Rumours of The Strokes decline have always been a bit exaggerated. Their second LP was derided by many as the definition of a sophomore slump when it was actually a solid record and contained groups' best song ('12.51'). Likewise some would have you believe that their third album is merely a barrel-scraping exercise; a restless, unsatisfying product of writer's block. In reality this record is simply The Strokes doing what they've always done: channelling the spirit of 70's NYC into some satisfying guitar pop songs.

Julian Casablancas has always been a much better songwriter than he is a singer or frontman. He's too withdrawn and his vocals are not distinctive enough: he will never be Lou Reed. But at his best he does write great songs; opener 'You Only Live Once' is top-class laid-back stuff, part Television, part Mink Deville, all awesome. 'Heart In A Cage' is great too, even if I can't help thinking I've heard it before-is that the chord progression from 'The Passenger' by Iggy Pop?
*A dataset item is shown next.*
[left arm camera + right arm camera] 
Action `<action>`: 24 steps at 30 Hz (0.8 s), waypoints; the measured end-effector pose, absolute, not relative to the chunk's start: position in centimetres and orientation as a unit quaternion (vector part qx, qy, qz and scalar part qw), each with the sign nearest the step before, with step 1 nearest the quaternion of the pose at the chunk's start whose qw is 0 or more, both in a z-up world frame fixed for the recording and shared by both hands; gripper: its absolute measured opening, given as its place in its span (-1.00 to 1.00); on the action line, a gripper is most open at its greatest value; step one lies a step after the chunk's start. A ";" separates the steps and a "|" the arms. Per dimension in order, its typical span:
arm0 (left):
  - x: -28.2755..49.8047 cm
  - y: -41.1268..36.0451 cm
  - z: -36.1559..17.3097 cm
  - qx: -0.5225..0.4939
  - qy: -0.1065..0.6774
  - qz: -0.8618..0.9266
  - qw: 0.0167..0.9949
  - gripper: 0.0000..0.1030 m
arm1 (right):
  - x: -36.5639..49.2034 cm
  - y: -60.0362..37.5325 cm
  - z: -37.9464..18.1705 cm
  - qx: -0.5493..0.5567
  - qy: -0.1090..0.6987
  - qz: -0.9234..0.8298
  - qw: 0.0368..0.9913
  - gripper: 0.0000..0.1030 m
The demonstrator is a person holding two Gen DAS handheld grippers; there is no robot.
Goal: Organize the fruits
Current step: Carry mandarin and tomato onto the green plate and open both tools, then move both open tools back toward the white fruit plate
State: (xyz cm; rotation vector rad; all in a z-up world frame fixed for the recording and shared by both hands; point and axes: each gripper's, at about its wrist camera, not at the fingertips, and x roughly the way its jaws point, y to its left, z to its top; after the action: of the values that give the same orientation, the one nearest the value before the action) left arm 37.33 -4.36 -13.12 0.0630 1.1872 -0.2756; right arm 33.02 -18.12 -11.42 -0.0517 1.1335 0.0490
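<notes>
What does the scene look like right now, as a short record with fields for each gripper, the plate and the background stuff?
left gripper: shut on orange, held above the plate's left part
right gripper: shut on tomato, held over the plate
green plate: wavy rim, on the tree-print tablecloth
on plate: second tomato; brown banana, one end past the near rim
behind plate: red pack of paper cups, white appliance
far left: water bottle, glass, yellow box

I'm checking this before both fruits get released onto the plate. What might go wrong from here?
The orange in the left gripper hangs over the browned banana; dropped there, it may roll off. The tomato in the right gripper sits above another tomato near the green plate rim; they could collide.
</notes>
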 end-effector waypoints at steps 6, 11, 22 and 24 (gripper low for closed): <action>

Quite probably.

'On The Other Side' seems to be the existential counter-argument to 'The End Has No End' from their previous LP, which might sound a bit heavy (and lyrically it is), but it's such a bouncy, enjoyable song that the refrain 'Nobody's waiting for me/on the other side' sounds almost joyful. The synth and cello-led 'Ask Me Anything' is an inspired, Magnetic Fields-like admission of defeat containing the pointed line: 'We could drag it out/ but that's for other bands to do'.

It's not all such fun: lead single 'Juicebox' has always sounded like an ill-thought-out Arctic Monkeys cash-in to me; cod-metal 'Vision Of Division' is a chore to get through and the second half of the album is not as good as the first. Still, The Strokes remained the undisputed champions of that New York guitar revival sound; kings of the two-note-riff; trust-fund troubadours with all the best hooks.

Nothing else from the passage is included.